To be more concrete, remember too that France was rolling out Minitel across the country the same year Friday was published. While Minitel specifically did not likely influence Heinlein, I bring it up to show that the ideas of online research terminals was no longer pie-in-the-sky dreaming, but something that many people thought about and were implementing. (Another example from two years later is the 'the Bloomberg terminal', which is now a mainstay of business research.)
(Minor disambiguation fix; too late to edit: I wrote "One of those is Ted Nelson", in a context which makes it sound like Nelson was one of the small number of people not influenced by Bush. The opposite is true. Nelson was one of the many influenced by Bush.)
Let's see ... at the time he wrote "Neuromancer" William Gibson had never used a computer -- he wrote it on a manual typewriter (and used the royalties to buy an Apple IIc). His creative vision was more one of social atomization and a particular aesthetic in a multi-national dominated future than it was informed by actual technology.
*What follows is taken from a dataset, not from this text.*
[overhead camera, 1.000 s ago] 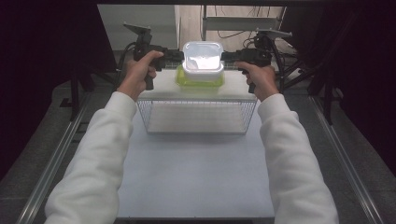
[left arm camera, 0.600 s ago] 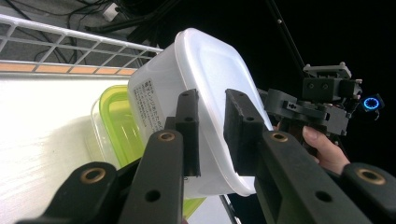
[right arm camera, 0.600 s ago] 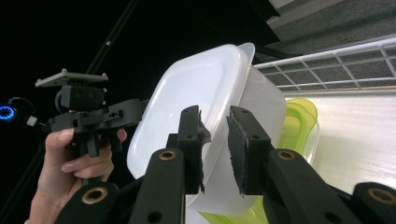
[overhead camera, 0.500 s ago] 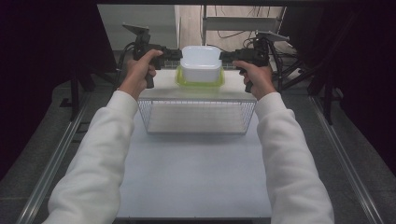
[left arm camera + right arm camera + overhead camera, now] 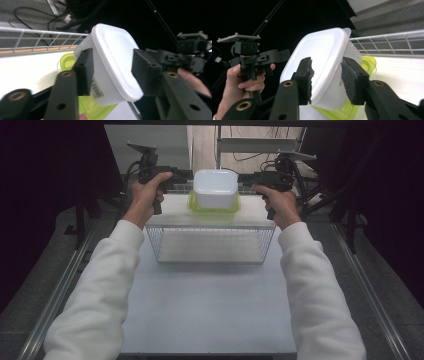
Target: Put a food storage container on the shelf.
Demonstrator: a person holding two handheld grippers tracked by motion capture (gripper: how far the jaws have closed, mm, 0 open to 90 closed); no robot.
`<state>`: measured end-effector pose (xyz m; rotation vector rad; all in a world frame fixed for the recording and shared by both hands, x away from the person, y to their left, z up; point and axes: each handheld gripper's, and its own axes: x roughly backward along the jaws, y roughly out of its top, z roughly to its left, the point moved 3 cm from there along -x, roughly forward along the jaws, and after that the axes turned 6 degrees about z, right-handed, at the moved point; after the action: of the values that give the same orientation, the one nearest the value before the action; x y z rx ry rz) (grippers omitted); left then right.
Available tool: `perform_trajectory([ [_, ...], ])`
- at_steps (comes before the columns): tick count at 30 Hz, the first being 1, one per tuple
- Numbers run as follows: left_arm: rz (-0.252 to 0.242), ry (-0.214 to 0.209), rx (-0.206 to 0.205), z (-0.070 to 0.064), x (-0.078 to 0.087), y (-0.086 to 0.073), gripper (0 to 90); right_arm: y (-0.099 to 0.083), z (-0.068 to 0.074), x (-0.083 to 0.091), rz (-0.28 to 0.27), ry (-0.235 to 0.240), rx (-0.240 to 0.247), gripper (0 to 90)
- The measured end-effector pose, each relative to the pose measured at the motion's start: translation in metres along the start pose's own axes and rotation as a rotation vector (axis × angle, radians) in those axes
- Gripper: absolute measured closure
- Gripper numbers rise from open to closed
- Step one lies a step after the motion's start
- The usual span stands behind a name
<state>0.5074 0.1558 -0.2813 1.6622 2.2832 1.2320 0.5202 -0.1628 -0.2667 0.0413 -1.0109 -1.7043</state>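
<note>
Tilted further, tub (image 5: 215,188) between both open grippers

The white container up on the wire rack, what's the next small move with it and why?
Probably lift it straight up, both sides together. The white container sits upside down on the green lid atop the wire rack, with the left tool and right tool each straddling an opposite side, so an even lift should separate it without tilting.

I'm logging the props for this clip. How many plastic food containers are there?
1: a white container, upside down on its yellow-green lid atop the wire rack, between the left gripper and right gripper. Others may be hidden behind it.
</note>
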Motion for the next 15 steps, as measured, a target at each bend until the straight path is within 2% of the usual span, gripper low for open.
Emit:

Despite which, his creative vision of "cyberspace" got taken seriously enough as a visual metaphor that I remember sitting in on a debate at the W3C conference in 1996 between folks proposing that VRML should follow a Gibsonian model, and those who thought "Snow Crash" was the way forward. (Neal Stephenson's followers won the day. See also "Second Life", I guess ...)
That's an example of "influencing". "Neuromancer" was very influential, but hardly predictive.
Actual predictive SF is much, much rarer, but if we ever get a space elevator you can probably blame Arthur C. Clarke ("The Fountains of Paradise"), which is an old-school didactic hey-why-don't-we-do-this-the-numbers-check-out work of prediction in fiction drag. Or maybe Andy Weir's "The Martian".
Written SF has traditionally been utter rubbish at predicting developments in the IT/computing sector, with notable exceptions -- for example the novella "True Names" by Vernor Vinge. (I've attempted this too but I'm not going to bang my own drum here.)